Exercise
Word for word, restate the lines of the data from the first through the one containing "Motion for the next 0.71", and nothing else.

Items from a dataset:
──────
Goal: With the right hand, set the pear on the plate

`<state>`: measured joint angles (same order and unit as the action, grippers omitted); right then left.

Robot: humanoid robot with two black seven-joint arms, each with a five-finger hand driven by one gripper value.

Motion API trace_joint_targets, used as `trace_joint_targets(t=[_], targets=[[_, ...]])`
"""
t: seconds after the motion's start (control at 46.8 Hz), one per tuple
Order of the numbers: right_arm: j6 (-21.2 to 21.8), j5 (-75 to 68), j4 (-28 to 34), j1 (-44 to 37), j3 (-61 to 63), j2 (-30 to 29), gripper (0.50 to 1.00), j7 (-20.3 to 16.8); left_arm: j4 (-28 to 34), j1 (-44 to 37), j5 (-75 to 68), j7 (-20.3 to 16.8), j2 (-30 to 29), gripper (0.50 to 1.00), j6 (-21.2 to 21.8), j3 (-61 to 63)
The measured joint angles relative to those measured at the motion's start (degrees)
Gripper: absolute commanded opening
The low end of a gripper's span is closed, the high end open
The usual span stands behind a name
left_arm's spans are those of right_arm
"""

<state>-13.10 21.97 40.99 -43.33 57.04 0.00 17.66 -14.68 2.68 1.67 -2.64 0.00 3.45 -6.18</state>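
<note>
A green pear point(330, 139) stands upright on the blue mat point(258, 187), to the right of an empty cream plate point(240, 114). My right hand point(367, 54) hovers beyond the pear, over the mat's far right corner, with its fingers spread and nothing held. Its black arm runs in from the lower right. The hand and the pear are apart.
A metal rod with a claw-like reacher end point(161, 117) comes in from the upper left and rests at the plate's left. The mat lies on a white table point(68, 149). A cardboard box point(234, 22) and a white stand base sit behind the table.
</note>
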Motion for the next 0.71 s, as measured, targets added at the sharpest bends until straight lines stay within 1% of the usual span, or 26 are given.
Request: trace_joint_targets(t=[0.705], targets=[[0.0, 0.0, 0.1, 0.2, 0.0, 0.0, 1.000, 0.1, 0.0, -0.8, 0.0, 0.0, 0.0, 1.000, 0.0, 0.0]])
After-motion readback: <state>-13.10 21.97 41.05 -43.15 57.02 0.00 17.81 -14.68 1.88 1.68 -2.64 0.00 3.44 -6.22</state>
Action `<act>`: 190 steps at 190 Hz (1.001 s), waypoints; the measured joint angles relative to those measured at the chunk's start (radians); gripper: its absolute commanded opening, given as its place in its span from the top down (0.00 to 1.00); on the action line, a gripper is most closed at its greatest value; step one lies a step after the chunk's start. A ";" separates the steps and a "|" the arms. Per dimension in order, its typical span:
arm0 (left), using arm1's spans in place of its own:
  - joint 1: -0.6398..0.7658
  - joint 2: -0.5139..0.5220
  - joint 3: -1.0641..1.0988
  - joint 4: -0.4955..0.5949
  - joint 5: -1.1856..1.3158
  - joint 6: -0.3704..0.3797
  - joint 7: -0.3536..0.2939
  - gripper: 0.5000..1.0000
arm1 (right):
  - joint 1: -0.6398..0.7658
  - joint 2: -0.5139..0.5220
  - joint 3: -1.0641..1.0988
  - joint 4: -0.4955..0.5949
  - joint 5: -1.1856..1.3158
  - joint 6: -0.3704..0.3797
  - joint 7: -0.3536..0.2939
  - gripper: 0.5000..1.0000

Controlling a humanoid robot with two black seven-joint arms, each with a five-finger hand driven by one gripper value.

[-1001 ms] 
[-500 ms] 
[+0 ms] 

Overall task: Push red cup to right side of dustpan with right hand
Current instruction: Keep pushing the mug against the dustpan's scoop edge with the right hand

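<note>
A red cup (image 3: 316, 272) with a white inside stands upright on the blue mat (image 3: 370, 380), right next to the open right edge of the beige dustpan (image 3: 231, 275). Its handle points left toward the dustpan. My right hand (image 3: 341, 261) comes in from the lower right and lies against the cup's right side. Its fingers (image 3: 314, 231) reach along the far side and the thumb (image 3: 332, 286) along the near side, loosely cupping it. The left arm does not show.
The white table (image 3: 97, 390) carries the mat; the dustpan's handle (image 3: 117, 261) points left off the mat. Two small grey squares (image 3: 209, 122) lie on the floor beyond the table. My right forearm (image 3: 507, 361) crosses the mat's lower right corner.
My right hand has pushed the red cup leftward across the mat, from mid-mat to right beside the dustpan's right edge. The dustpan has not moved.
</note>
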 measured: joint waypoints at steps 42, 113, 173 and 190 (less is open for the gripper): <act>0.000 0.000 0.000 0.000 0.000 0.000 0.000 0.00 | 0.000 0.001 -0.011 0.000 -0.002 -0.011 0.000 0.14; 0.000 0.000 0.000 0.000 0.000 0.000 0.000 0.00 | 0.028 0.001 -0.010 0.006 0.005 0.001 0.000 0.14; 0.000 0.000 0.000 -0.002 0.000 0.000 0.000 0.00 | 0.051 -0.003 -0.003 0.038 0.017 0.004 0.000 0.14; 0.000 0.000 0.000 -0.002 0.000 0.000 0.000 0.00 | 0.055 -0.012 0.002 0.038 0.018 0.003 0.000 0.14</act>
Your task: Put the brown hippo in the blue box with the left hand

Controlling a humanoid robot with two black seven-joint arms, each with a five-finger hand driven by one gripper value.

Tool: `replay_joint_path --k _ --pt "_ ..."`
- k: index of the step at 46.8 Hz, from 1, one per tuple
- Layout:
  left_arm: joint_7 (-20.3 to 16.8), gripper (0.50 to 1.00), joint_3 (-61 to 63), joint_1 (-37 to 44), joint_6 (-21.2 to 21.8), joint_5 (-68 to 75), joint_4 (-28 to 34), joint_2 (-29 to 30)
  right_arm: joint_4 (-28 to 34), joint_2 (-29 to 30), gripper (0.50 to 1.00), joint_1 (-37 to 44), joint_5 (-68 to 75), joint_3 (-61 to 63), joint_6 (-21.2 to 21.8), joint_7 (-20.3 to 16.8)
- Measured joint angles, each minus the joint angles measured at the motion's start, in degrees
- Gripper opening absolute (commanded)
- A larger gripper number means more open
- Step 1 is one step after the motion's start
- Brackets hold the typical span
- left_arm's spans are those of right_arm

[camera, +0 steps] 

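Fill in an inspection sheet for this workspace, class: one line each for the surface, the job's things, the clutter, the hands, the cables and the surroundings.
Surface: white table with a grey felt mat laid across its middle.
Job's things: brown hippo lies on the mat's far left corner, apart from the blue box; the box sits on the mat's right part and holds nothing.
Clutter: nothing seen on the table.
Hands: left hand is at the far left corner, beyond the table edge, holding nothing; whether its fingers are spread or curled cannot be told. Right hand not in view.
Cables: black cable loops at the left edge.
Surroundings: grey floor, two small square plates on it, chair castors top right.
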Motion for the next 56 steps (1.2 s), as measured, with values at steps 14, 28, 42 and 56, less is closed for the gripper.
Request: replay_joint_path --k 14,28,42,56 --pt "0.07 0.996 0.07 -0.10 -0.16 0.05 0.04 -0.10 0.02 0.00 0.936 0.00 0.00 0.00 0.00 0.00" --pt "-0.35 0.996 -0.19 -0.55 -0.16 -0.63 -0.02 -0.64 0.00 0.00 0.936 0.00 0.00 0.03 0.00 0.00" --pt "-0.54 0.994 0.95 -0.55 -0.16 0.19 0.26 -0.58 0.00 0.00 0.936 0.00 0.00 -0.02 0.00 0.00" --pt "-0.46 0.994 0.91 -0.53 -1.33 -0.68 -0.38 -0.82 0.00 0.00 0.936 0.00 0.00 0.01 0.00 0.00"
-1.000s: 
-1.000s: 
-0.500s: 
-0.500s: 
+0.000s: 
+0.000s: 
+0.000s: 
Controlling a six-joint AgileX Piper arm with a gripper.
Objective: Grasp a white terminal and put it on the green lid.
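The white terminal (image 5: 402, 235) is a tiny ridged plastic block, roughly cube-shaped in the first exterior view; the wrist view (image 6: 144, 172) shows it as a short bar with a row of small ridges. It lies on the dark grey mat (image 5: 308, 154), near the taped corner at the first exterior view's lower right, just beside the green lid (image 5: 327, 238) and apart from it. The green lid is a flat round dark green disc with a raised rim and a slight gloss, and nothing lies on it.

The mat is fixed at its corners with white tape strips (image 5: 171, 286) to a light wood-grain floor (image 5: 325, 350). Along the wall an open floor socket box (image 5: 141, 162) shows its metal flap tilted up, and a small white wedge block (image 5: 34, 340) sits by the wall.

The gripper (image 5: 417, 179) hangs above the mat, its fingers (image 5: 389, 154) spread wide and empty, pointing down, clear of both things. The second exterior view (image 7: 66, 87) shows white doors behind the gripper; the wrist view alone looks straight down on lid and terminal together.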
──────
Answer space
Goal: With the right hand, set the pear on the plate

`<state>`: measured joint angles (same order and unit as the action, grippers omitted); right then left.

Robot: humanoid robot with two black seven-joint arms, each with a five-finger hand driven by one gripper value.

Motion API trace_joint_targets, used as `trace_joint_targets(t=[_], targets=[[_, ...]])`
"""
t: seconds after the motion's start (control at 46.8 Hz), one per tuple
Order of the numbers: right_arm: j6 (-21.2 to 21.8), j5 (-75 to 68), j4 (-28 to 34), j1 (-44 to 37), j3 (-61 to 63), j2 (-30 to 29), gripper (0.50 to 1.00), j7 (-20.3 to 16.8); left_arm: j4 (-28 to 34), j1 (-44 to 37), j5 (-75 to 68), j7 (-20.3 to 16.8), j2 (-30 to 29), gripper (0.50 to 1.00), j6 (-21.2 to 21.8), j3 (-61 to 63)
The measured joint angles relative to those measured at the motion's start (degrees)
Gripper: absolute commanded opening
The low end of a gripper's span is closed, the high end open
The usual span stands behind a name
left_arm's spans are those of right_arm
"""

<state>-13.10 21.97 40.99 -43.33 57.04 0.00 17.66 -14.68 2.68 1.67 -2.64 0.00 3.45 -6.18</state>
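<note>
A green pear point(330, 139) stands upright on the blue mat point(258, 187), to the right of an empty cream plate point(240, 114). My right hand point(367, 54) hovers beyond the pear, over the mat's far right corner, with its fingers spread and nothing held. Its black arm runs in from the lower right. The hand and the pear are apart.
A metal rod with a claw-like reacher end point(161, 117) comes in from the upper left and rests at the plate's left. The mat lies on a white table point(68, 149). A cardboard box point(234, 22) and a white stand base sit behind the table.
</note>
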Motion for the next 0.71 s, as measured, targets added at the sharpest bends until straight lines stay within 1% of the usual span, or 26 are given.

Nothing else is needed to finish the exercise.